取材・文/出井邦子 撮影/馬場隆
早朝のラジオ番組を担って20年。この間、一日も休まなかったその秘訣は、夫人が作る栄養バランスに配慮したブランチだ。
【生島ヒロシさんの定番・朝めし自慢】
午前5時、ラジオ(TBS系列)から軽快な声が聞こえる。『生島ヒロシのおはよう定食・一直線』である。その時々のニュースやスポーツはもちろん、「健康広場」や「おはよう体操」など、シニアライフを充実させる内容が特徴だ。
「僕が48歳の時に始まり、今年で21年目。当初からリスナーは僕と同年代を設定し、それぞれに年齢を重ねてきた。今は健康が主なテーマのひとつになっています」
それまではテレビで活躍していたが、テレビよりラジオのほうが自然体の自分が出せる。声だけで表情まで伝えられるのも面白い。
昭和25年、宮城県気仙沼市に生まれた。高校卒業後、法政大学に入学するが、学生紛争で挫折し、渡米を決意。高校時代から続けていた空手が縁だった。その空手とアルバイトで食いつなぎながら、カリフォルニア州立大学ロングビーチ校ジャーナリズム科を卒業。4年間のアメリカ武者修行で、人前で話すのが苦手だった赤面症の青年は、いつしかアナウンサーを目指すようになっていた。
帰国後、TBSに入社。冠番組を持つ人気者になるが、平成元年に独立。「生島企画室」を設立し、以来、経営者という顔も併せ持つ。
食事の30分前に冷水を飲む
午前4時前に起床。すぐ白湯を飲んでラジオ局に入り、6時30分に生放送が終了すると帰宅。仮眠をとり、1食目は午前11時頃だ。
食事には幾つかの決まりがある。
「食事の30分前にはコップ2杯の水を飲む。ゆっくりとよく噛んで、野菜やスープから始めてご飯やパンなどの炭水化物は最後に。就寝3時間前からは何も食べない、などです」
いずれも先の「健康広場」で専門医から学んだことである。
ブランチを作るのは、料理上手な優子夫人。優子さんは実母の介護体験から一念発起し、上智大学の介護福祉士科夜間部で3年学んだ経験がある。
「栄養学から実践まで幅広く勉強しました。それらを生かしつつ添加物のない食材で品目を多く、目にも楽しくを心がけています」
たとえば、鉄分不足を補うために湯は鉄瓶で沸かし、粥は鉄玉を入れて炊くのが生島流。また、砂糖の代わりに「ラカンカ糖」を使用。これは天然甘味成分が原料で、砂糖と同じ甘さでカロリーはゼロだ。それもこれも、すべては夫の健康を願ってのことである。
50歳を過ぎてから、防災士など数々の資格を取得
生島さんの仕事はアナウンサーから派生して、司会、講演、本の執筆と幅広い。
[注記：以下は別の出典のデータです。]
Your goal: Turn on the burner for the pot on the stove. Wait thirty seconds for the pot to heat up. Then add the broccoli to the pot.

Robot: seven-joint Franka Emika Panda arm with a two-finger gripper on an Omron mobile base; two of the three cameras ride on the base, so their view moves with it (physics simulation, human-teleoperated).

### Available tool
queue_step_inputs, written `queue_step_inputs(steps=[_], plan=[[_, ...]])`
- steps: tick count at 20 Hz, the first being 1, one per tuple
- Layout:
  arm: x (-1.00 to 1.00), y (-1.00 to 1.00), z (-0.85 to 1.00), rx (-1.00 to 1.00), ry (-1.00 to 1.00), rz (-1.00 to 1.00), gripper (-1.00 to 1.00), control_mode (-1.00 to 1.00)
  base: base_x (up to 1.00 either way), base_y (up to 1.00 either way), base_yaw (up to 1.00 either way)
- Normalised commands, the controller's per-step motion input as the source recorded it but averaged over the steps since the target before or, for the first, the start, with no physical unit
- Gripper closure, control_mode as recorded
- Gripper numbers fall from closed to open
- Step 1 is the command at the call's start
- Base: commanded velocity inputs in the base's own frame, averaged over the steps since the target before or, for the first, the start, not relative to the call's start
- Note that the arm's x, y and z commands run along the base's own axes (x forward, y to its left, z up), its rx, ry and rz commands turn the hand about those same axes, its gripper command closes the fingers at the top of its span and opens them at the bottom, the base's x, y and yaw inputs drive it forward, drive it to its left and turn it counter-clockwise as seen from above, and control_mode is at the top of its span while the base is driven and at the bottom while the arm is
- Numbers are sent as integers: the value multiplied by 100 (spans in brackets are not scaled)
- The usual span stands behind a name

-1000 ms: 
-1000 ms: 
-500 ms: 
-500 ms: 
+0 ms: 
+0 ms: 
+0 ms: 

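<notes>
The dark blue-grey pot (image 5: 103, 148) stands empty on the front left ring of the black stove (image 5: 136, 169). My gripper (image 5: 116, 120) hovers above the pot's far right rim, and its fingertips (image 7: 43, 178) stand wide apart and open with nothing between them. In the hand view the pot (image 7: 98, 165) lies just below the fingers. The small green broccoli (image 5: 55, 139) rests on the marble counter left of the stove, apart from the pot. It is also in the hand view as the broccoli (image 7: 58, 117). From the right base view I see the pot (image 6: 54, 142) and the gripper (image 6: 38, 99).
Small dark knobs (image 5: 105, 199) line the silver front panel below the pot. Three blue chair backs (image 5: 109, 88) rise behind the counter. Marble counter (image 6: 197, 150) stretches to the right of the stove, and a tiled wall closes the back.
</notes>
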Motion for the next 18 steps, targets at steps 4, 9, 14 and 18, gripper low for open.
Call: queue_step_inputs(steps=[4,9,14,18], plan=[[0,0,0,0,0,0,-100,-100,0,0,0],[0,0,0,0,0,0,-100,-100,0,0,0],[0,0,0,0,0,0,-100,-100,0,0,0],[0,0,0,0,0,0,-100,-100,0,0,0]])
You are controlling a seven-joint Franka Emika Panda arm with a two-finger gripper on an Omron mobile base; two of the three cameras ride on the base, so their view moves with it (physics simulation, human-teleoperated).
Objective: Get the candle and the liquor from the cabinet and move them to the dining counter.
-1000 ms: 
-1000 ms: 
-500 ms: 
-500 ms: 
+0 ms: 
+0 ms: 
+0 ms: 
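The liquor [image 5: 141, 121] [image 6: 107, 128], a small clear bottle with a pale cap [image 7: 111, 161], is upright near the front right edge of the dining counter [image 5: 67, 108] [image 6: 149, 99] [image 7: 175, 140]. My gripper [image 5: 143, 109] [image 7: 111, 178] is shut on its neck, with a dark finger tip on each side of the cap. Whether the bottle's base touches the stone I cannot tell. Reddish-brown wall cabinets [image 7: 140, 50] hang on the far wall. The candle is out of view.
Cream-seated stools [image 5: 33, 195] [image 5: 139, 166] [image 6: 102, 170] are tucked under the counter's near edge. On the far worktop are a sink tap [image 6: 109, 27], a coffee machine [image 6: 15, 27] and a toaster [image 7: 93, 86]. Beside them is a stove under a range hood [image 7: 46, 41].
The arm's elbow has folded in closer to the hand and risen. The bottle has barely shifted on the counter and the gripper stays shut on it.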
講演のテーマは“心と体と財布の健康”と多岐にわたる。というのも、50歳を過ぎてからファイナンシャルプランナー、ヘルスケアアドバイザー、福祉住環境コーディネーター、防災士などの資格を取得したからだ。
「資格を取るきっかけは、帯津良一先生(帯津三敬病院名誉院長)の“60代、70代、80代それぞれに面白さがある。何歳になってもチャレンジし続けること”という言葉でした。帯津先生は僕より15ほども年上だけど、僕のお手本です」
防災士の資格は平成16年、新潟県中越地震で浦佐駅と越後湯沢駅間で6時間も新幹線の中に閉じ込められた経験から取得したという。
資格を得るための勉強は、基礎から学べるのがいい。基礎を理解していると、経済の話ひとつとっても、身近な話題としてリスナーに分かりやすく伝えることができる。そうしているうちに資格が増え、番組に今までとは異なった切り口を生み出せたという。
70代を目前に、また新たなチャレンジが始まっている。
取材・文/出井邦子 撮影/馬場隆
※この記事は『サライ』本誌2019年6月号より転載しました。年齢・肩書き等は掲載当時のものです。